Convention de partenariat entre la Chambre de Commerce et d’Industrie de Paris Hauts-de-Seine dans le cadre de la redynamisation commerciale du centre-ville

C. Bigret présente le projet de convention avec la CCIP pour accompagner la ville dans le montage et la réalisation   de nouvelles actions d’un programme de redynamisation commerciale du centre ville. 
 – du 1er octobre 2014 au 31 décembre 2014, étude du centre ville avec phase de concertation, définition et planification des plans d’actions.
–  du 1er janvier 2015 au 31 décembre 2015, mise en œuvre des actions définies comme prioritaires à partir de l’étude et des ateliers de concertation, étude des pôles secondaires.
–  du 1er janvier 2016 au 31 décembre 2016, poursuite du plan d’action, mise en œuvre des actions définies comme prioritaires, et sur les pôles secondaires.
G. Mergy reconnait que la CCIP a une vraie expertise commerciale qui nous sera utile. Mais il souhaite une feuille de route précise et une internalisation par les services de la ville de la compétence apportée par la CCIP.
C. Bigret précise que la CCIP organisera des enquêtes auprès des Fontenaisiens pour identifier leurs besoins. En effet, l’image commerciale de la ville est détestable, l’évasion commerciale atteint 40 %. Il n’y a pas de centre ville à Fontenay.
La CCIP nous aidera à valider les points de faisabilité et la viabilité des commerces pressentis. Le cout de cette opération est d’environ 33000 euros sur 3 ans ce qui représente simplement 66 euros par commerçant et par an.
M. le Maire clôt le débat en rappelant les éléments qui défavorisent le commerce à Fontenay : Problèmes de voirie, de déclivité, pouvoir d’achat réduit des habitants des nombreux logements sociaux. La relance du commerce passe aussi par l’arrivée à Fontenay de catégories sociales à haut pouvoir d’achat.
La convention est approuvée à l’unanimité.

Finances

Divers ajustements financiers sont présentés par J.M. Durand.

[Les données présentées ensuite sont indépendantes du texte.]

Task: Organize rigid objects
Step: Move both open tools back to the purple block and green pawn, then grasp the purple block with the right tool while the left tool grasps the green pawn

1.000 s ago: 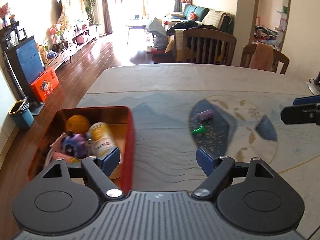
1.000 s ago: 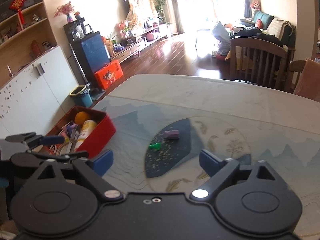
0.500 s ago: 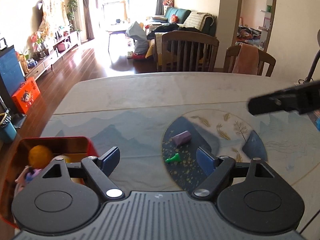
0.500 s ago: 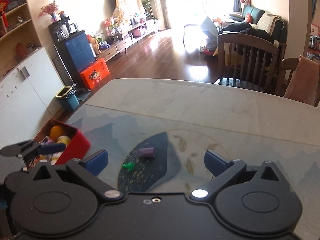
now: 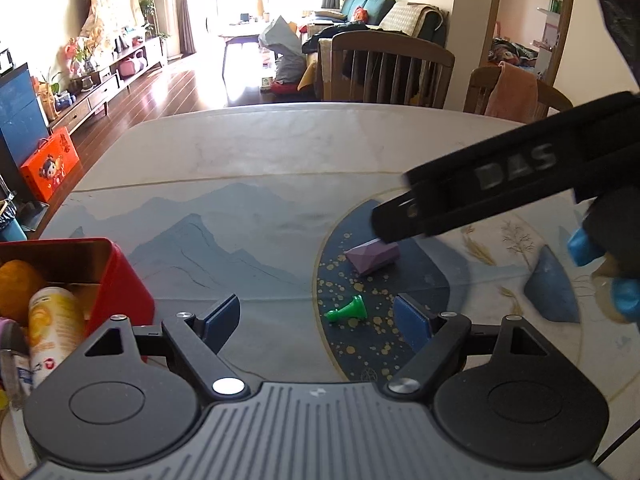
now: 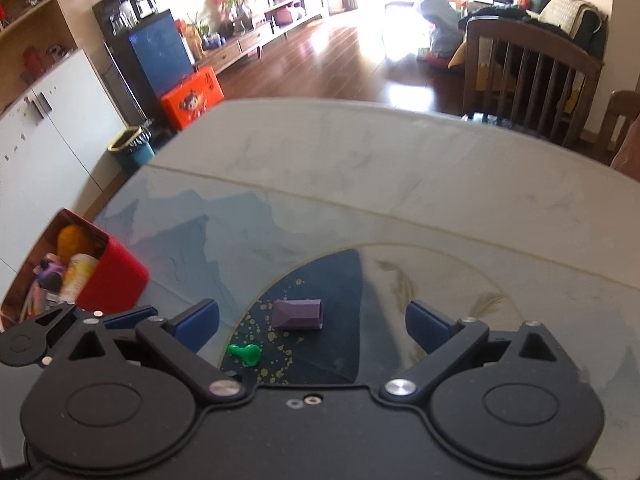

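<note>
A purple faceted block [image 6: 298, 314] lies on its side on the dark blue patch of the table mat, with a small green pawn [image 6: 245, 353] lying just before it. My right gripper [image 6: 312, 318] hovers over them with its jaws wide and closing a little; the block shows between the fingers and neither pad touches it. My left gripper [image 5: 320, 318] is open and empty, with the green pawn [image 5: 347, 310] and purple block [image 5: 374, 256] ahead of its right finger. The right tool's black body [image 5: 500, 184] crosses above the block.
A red box [image 5: 120, 280] at the left holds an orange, a yellow can and several toys; it also shows as the red box [image 6: 112, 276] in the right wrist view. Wooden chairs [image 5: 384, 68] stand behind the table's far edge.
Both grippers have come down and moved right toward the dark patch. The block and pawn now sit closer, the red box has slid to the left edge, and the right tool reaches further into the left view.
</note>
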The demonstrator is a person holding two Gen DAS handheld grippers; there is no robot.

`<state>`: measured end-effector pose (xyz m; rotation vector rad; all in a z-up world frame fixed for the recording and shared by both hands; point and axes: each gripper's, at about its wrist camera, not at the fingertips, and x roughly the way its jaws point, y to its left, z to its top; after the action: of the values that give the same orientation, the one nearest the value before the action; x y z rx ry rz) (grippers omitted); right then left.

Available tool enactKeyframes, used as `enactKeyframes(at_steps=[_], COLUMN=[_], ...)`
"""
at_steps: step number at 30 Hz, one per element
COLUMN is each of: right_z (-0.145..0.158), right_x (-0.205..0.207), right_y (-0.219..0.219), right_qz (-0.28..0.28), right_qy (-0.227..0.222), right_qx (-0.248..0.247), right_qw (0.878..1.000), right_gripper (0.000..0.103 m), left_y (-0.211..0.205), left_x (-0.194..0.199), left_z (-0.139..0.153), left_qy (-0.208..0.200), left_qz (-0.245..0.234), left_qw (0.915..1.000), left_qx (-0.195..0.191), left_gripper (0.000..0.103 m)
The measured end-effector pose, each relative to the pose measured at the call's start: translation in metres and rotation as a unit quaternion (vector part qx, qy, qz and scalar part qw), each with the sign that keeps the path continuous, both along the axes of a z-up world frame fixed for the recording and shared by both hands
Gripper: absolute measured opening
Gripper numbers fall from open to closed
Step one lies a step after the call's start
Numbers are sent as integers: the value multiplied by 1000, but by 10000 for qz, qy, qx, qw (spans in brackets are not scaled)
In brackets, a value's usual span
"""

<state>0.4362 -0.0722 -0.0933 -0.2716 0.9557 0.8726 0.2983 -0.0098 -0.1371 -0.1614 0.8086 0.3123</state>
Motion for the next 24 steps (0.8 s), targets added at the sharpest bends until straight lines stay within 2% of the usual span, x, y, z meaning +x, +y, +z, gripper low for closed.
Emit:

G.Mergy s’inquiète de la sanctuarisation des subventions à l’OGEC (école Saint Vincent de Paul) dont le montant est garanti en augmentation pour les 6 ans à venir. Il souhaite qu’un même taux d’augmentation soit aussi appliqué au budget consacré aux écoles publiques.
S. Bourdet répond que ce même taux d’augmentation s’appliquera au budget des écoles publiques. C’est déjà le cas cette année, avec la création de deux nouveaux centres de loisirs, aux Renards et à la Roue qui sont plébiscités par les parents.
Votés à la majorité (3 votes contre)

Ressources humaines  

Diverses mesures concernant des embauches, des rémunérations, et la participation de la mairie au financement des mutuelles de son personnel sont présentées par J.P. Aubrun. Elles sont toutes votées à l’unanimité

 

FIN DU COMPTE RENDU
Le Conseil Municipal s’est poursuivi sur divers autres thèmes. L’heure trop tardive ne nous a pas permis de suivre ces débats.

1 réflexion sur « Compte-rendu partiel du Conseil Municipal du 1er Octobre 2014 »

  1. Au sujet du règlement intérieur et de la recevabilité, la question d’Annie Sommier a été oubliée dans ce compte-rendu. Annie Sommier a demandé si un vœu voté non recevable apparaitra dans le compte-rendu du Conseil Municipal. Monsieur Le Maire a confirmé que non. C’est, à mon sens, un grand recul pour la démocratie car les Fontenaisiens qui n’ont pas assisté au CM n’auront pas connaissance de ces vœux votés non recevables.